* **Exercise directions**: The whole listing is to be set down again without alteration.

==== Data section ====

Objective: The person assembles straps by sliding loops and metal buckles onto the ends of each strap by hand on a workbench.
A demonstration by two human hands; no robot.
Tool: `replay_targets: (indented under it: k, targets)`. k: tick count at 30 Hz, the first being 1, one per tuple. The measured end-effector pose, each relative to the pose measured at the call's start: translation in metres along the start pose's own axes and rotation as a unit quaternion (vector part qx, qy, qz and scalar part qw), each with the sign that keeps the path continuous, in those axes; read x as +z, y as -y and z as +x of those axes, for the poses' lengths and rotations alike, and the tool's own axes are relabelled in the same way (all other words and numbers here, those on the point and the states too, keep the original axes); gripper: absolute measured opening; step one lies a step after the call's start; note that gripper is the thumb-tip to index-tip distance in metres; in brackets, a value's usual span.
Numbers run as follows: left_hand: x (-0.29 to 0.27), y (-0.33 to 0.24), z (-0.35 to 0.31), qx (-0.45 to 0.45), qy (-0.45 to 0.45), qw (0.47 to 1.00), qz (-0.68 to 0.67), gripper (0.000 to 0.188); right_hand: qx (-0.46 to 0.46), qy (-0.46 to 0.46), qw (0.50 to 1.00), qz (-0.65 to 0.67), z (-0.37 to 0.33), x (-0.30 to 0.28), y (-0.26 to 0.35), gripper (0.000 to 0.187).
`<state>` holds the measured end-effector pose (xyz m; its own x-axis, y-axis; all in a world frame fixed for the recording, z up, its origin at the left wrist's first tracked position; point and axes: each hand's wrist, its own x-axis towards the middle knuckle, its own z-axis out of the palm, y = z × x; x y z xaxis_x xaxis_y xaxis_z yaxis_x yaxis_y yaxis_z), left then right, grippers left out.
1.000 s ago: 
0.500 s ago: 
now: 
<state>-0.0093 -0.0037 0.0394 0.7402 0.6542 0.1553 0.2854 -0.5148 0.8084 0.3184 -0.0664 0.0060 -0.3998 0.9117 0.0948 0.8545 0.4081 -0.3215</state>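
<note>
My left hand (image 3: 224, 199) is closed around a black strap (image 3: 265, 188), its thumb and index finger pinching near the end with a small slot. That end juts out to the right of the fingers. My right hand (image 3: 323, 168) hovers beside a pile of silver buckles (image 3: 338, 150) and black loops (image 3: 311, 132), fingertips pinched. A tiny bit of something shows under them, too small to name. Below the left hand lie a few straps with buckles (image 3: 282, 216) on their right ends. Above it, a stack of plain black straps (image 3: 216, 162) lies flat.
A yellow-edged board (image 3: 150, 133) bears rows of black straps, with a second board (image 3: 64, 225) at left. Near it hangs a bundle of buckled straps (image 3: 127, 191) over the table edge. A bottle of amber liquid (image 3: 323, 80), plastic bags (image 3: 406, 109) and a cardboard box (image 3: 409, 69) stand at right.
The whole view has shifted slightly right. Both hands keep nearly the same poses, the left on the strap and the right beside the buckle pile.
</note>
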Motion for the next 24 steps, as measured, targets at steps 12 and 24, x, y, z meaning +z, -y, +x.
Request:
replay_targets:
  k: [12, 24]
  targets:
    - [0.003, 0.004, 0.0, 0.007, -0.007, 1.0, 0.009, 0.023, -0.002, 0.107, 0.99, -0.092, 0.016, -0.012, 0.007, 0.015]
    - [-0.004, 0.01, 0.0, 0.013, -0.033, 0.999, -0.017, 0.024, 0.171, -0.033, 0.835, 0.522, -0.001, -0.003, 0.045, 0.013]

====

* **Output for this exercise**:
Objective: The person assembles straps by sliding loops and metal buckles onto the ends of each strap by hand on a workbench.
A demonstration by two human hands; no robot.
Tool: `replay_targets: (indented under it: k, targets)`. k: tick count at 30 Hz, the first being 1, one per tuple. The measured end-effector pose, each relative to the pose measured at the call's start: translation in metres along the start pose's own axes and rotation as a unit quaternion (vector part qx, qy, qz and scalar part qw), each with the sign that keeps the path continuous, in those axes; read x as +z, y as -y and z as +x of those axes, for the poses' lengths and rotations alike, and the tool's own axes are relabelled in the same way (all other words and numbers here, those on the point and the states too, keep the original axes); gripper: absolute measured opening; step one lies a step after the call's start; note that gripper is the thumb-tip to index-tip distance in metres; in brackets, a value's usual span.
Numbers run as follows: left_hand: x (-0.29 to 0.27), y (-0.33 to 0.24), z (-0.35 to 0.31), qx (-0.45 to 0.45), qy (-0.45 to 0.45), qw (0.47 to 1.00), qz (-0.68 to 0.67), gripper (0.000 to 0.188); right_hand: qx (-0.46 to 0.46), qy (-0.46 to 0.46), qw (0.50 to 1.00), qz (-0.65 to 0.67), z (-0.37 to 0.33), x (-0.30 to 0.28), y (-0.26 to 0.35), gripper (0.000 to 0.187).
`<state>` holds the measured end-effector pose (xyz m; its own x-axis, y-axis; all in a world frame fixed for the recording, z up, its origin at the left wrist's first tracked position; point and axes: each hand's wrist, its own x-axis towards the middle knuckle, its own z-axis out of the palm, y = z × x; x y z xaxis_x xaxis_y xaxis_z yaxis_x yaxis_y yaxis_z), left then right, grippers left out.
1.000 s ago: 
0.500 s ago: 
now: 
<state>-0.0093 -0.0037 0.0394 0.7402 0.6542 0.1553 0.2854 -0.5148 0.8084 0.3184 -0.0664 0.0060 -0.3998 0.9117 0.0948 0.8545 0.4081 -0.3215</state>
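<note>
My left hand (image 3: 224, 199) is closed around a black strap (image 3: 265, 188), its thumb and index finger pinching near the end with a small slot. That end juts out to the right of the fingers. My right hand (image 3: 323, 168) hovers beside a pile of silver buckles (image 3: 338, 150) and black loops (image 3: 311, 132), fingertips pinched. A tiny bit of something shows under them, too small to name. Below the left hand lie a few straps with buckles (image 3: 282, 216) on their right ends. Above it, a stack of plain black straps (image 3: 216, 162) lies flat.
A yellow-edged board (image 3: 150, 133) bears rows of black straps, with a second board (image 3: 64, 225) at left. Near it hangs a bundle of buckled straps (image 3: 127, 191) over the table edge. A bottle of amber liquid (image 3: 323, 80), plastic bags (image 3: 406, 109) and a cardboard box (image 3: 409, 69) stand at right.
The whole view has shifted slightly right. Both hands keep nearly the same poses, the left on the strap and the right beside the buckle pile.
</note>
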Motion for the next 24 steps, as measured, targets at steps 12 and 24, x, y, z meaning +z, -y, +x.
Request:
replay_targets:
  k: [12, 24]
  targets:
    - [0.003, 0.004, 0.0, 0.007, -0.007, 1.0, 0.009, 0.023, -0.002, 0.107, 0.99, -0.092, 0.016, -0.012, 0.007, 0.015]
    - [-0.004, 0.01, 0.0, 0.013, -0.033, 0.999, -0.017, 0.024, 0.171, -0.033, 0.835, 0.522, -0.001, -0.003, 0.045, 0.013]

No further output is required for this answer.